### Brief
Using the material below, return exactly the lines between the one holding "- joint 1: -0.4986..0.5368" and the one holding "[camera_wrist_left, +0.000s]", inclusive, and no others.

### Collected data
╭──
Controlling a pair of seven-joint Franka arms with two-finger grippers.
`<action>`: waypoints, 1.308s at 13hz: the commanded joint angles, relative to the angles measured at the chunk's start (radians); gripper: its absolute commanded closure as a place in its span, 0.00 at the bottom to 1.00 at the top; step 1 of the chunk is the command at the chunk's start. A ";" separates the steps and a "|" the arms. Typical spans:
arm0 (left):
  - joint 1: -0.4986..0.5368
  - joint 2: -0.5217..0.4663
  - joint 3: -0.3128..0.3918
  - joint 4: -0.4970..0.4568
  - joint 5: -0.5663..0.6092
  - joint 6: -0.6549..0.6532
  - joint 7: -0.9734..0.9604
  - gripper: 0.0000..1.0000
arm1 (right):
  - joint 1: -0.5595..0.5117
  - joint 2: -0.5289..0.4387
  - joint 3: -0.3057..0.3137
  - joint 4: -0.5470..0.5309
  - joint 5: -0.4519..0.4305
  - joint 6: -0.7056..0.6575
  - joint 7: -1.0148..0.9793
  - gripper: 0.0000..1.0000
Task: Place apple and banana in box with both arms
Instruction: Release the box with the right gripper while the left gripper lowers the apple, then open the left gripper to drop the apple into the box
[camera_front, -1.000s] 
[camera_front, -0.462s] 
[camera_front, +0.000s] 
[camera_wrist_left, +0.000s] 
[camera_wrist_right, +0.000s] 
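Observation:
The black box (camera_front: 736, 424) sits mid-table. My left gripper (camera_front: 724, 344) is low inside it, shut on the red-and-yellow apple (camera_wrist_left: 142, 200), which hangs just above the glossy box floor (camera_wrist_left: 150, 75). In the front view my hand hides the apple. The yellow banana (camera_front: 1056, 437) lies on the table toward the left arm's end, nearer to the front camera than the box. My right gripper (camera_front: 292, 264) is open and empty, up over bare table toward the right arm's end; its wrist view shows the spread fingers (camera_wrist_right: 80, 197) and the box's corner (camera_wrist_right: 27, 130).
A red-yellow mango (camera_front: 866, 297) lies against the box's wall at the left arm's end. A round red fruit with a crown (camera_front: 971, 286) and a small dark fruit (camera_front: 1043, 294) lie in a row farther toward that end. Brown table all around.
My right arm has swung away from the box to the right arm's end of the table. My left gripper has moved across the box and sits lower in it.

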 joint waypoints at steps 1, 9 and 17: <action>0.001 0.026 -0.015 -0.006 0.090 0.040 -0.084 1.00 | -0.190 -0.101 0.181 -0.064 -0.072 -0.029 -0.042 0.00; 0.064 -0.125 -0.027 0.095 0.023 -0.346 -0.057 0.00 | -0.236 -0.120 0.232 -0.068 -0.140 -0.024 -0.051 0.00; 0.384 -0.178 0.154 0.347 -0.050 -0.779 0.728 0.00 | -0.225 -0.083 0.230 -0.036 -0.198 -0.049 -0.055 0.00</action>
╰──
### Finished task
  - joint 1: -0.4986..0.5368
  - joint 2: -0.5217..0.4663
  - joint 3: -0.3128..0.3918
  - joint 4: -0.4970..0.4568
  - joint 5: -0.5663..0.6092
  - joint 6: -0.6549..0.6532
  - joint 7: -0.9734..0.9604
  - gripper: 0.0000..1.0000
arm1 (right):
  - joint 1: -0.5595..0.5117
  - joint 2: -0.5289..0.4387
  - joint 3: -0.3057..0.3137
  - joint 4: -0.5470..0.5309
  - joint 5: -0.4519..0.4305
  - joint 6: -0.7056..0.6575
  - joint 7: -1.0148..0.9793
  - gripper: 0.0000..1.0000
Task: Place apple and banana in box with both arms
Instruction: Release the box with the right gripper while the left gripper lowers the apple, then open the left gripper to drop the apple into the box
[camera_front, -1.000s] 
[camera_front, -0.462s] 
[camera_front, +0.000s] 
[camera_wrist_left, +0.000s] 

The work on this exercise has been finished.